[Work instruction]: Print the data that follows word for word, leaving out any picture.

[Stored data]:
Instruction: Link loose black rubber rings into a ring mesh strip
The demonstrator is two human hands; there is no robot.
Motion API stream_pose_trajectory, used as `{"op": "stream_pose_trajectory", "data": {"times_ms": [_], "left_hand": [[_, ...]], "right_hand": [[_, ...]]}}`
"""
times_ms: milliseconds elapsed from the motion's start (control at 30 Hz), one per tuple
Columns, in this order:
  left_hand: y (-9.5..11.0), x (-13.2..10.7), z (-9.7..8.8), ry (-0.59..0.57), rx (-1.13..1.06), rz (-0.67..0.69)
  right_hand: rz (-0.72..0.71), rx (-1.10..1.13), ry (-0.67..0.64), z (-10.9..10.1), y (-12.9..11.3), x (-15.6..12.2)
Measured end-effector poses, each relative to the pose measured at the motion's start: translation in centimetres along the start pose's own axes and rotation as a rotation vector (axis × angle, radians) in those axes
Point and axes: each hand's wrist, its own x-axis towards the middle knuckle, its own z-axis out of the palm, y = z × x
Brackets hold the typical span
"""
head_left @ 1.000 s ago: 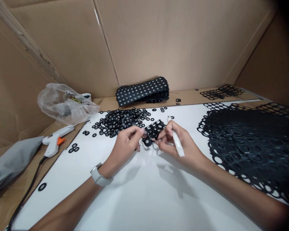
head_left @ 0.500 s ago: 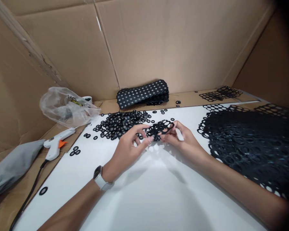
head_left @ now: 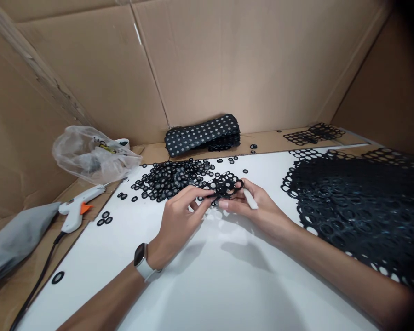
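Between my hands, just above the white board [head_left: 193, 285], is a small black openwork piece of joined rings [head_left: 227, 185]. My left hand [head_left: 186, 211] pinches its left edge between thumb and fingers. At the right edge, my right hand [head_left: 253, 202] grips it too, the thumb lying along the near side. A short white stick-like thing [head_left: 250, 199] also lies among the right hand's fingers; its kind cannot be made out. Behind the left hand spreads a heap of loose black rings [head_left: 172, 177].
On the right lies a large stack of black ring mesh [head_left: 359, 207]. At the left are a white glue gun [head_left: 76, 209], a grey pouch [head_left: 20, 243] and a clear plastic bag [head_left: 93, 154]. A black dotted bundle [head_left: 203, 133] rests against the cardboard wall [head_left: 262, 64].
The ring piece has been turned and tilted in my fingers, showing more of its face. The white stick now shows more clearly in the right hand. My view has shifted slightly.
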Motion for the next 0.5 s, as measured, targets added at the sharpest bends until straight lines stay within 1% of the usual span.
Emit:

[Result below]:
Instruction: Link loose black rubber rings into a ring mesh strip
The demonstrator is two human hands; there is no robot.
Motion API stream_pose_trajectory, used as `{"op": "stream_pose_trajectory", "data": {"times_ms": [_], "left_hand": [[_, ...]], "right_hand": [[_, ...]]}}`
"""
times_ms: milliseconds elapsed from the motion's start (control at 30 Hz), one per tuple
Columns, in this order:
  left_hand: y (-9.5..11.0), x (-13.2..10.7), z (-9.7..8.8), ry (-0.59..0.57), rx (-1.13..1.06), rz (-0.67..0.69)
  right_hand: rz (-0.72..0.71), rx (-1.10..1.13), ry (-0.67..0.64), z (-10.9..10.1), y (-12.9..11.3), x (-15.6..12.2)
Measured end-effector poses, each relative to the pose measured at the motion's start: translation in centimetres along the start pose's own axes and rotation as a rotation vector (axis × angle, radians) in those axes
Point and axes: each hand's wrist, its own x-axis towards the middle knuckle, its own z-axis out of the palm, y = z × x
Brackets hold the typical span
"""
head_left @ 1.000 s ago: 
head_left @ 0.500 s ago: 
head_left @ now: 
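Between my hands, just above the white board [head_left: 193, 285], is a small black openwork piece of joined rings [head_left: 227, 185]. My left hand [head_left: 186, 211] pinches its left edge between thumb and fingers. At the right edge, my right hand [head_left: 253, 202] grips it too, the thumb lying along the near side. A short white stick-like thing [head_left: 250, 199] also lies among the right hand's fingers; its kind cannot be made out. Behind the left hand spreads a heap of loose black rings [head_left: 172, 177].
On the right lies a large stack of black ring mesh [head_left: 359, 207]. At the left are a white glue gun [head_left: 76, 209], a grey pouch [head_left: 20, 243] and a clear plastic bag [head_left: 93, 154]. A black dotted bundle [head_left: 203, 133] rests against the cardboard wall [head_left: 262, 64].
The ring piece has been turned and tilted in my fingers, showing more of its face. The white stick now shows more clearly in the right hand. My view has shifted slightly.
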Motion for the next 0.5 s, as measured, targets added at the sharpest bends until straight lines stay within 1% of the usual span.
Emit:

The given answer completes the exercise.